El libreto ya lo hemos vivido antes. Gente protestando en diversas localidades, inconformes con la situación política del país, con sus actores y la forma en que se interrelacionan las instituciones. Una vez más, sin embargo, se repiten las tragedias de siempre: a la fecha ya hay más de 20 personas fallecidas. ¿Por qué? ¿Qué falla una y otra vez?
Estamos en un conflicto social. Este diagnóstico, si bien obvio, es necesario en una coyuntura tan polarizada. Esto que vivimos hoy, con fallecidos, con atentados contra la propiedad pública y privada, con y con episodios de violencia es un conflicto social de alcance nacional. Pero sería un error equiparar el conflicto social con la violencia. El primero trasciende al segundo y es por eso que la supresión de las actitudes violentas no significa la solución real del conflicto. Este conflicto existe, latente, desde antes de la vacancia de Pedro Castillo, y va a persistir después de que cesen los excesos y agresiones. De ahí que sea poco serio sostener que esta situación se solucionará sacando al Ejército o aumentando la severidad de la respuesta policial. En el mejor de los casos, lo único que se logrará será postergar la situación de crisis y violencia.
Tenemos, entonces, que enfocarnos también en lo que no se ve. La violencia nos puede llenar los ojos, pero lo cierto es que hay un grupo considerable de personas que protestan de manera pacífica. El tratamiento de este conflicto social, precisamente, empieza con la identificación. Identificar a los grupos de personas que protestan, determinar a qué sectores de la población representan y quiénes son los líderes de esos grupos. La identificación también permite evitar incomprensibles generalizaciones, como sostener que todos los que protestan son terroristas o están siendo manipulados.
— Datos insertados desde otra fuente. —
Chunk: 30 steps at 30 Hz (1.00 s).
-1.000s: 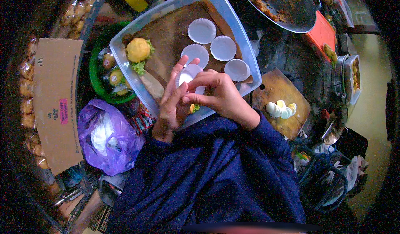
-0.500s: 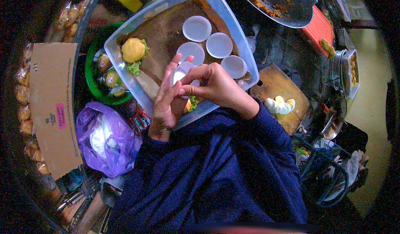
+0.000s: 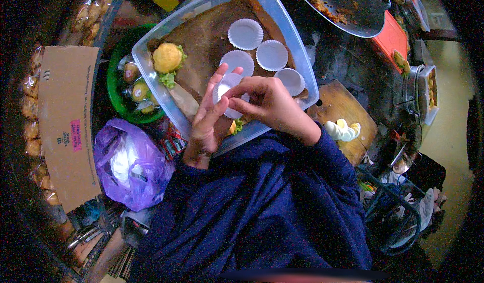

Sobre esa base, puede haber reconocimiento. Reconocimiento en el sentido de reconocer al otro y sus intereses. Una respuesta consistente solo en represión y fuerza contra los protestantes no es reconocerlos; es rechazarlos. Es la peor decisión posible considerando que una mayoría percibe, desde hace tiempo, la total desatención del Estado. De ahí que el diálogo sea necesario. La violencia, por cierto, no impide que se pueda dialogar y negociar. Es un error descartar negociar con organizaciones que protestan de forma adecuada y no violenta solo porque a la vez haya despliegues de violencia ajenos a tales organizaciones.
Ahora bien, quienes protestan tienen múltiples reclamos y no todos son atendibles (por ejemplo, el retorno de Castillo a la presidencia). Sin embargo, esos reclamos conforman las posiciones de los manifestantes y detrás de las posiciones subyacen los intereses. Desde una limitada cosmovisión limeña, es difícil –y hasta torpe– atreverse a decir exactamente qué intereses tienen ciudadanos con un bagaje histórico, social y cultural distinto al nuestro. Sin embargo, a la luz de la información existente y encuestas recientes, parece sólido considerar que la clave está en la representación. El ciudadano de diversas partes del país no se ve representado. De ahí el hartazgo contra quienes ejercen la función legislativa. La solución real, sin embargo, trasciende el hecho de celebrar nuevas elecciones. Esta involucra una evaluación seria sobre el centralismo fáctico y normativo de nuestro Estado, la pertinencia de dar mayor autoridad a los gobiernos regionales y la búsqueda de que la realidad social peruana, pluricultural y compleja, se vea adecuadamente representada en los órganos de representación del Estado. Solo abriendo espacios de discusión para estos aspectos –entre otros– podremos dar una solución verdadera al conflicto.
¿Qué viene después? Todo depende del camino que tomemos. El actual Ejecutivo recoge un problema que viene creciendo y creciendo. Tratar el conflicto adecuadamente puede significar la estabilidad del Gobierno y la paz social que necesitamos. Por el contrario, abordarlo de manera incorrecta, limitarnos a apagar el fuego hoy, nos puede llevar al caos social en un futuro no muy lejano. Si seguimos equivocándonos, la siguiente explosión podría poner en riesgo no solo la legitimidad del Gobierno, sino la del propio Estado.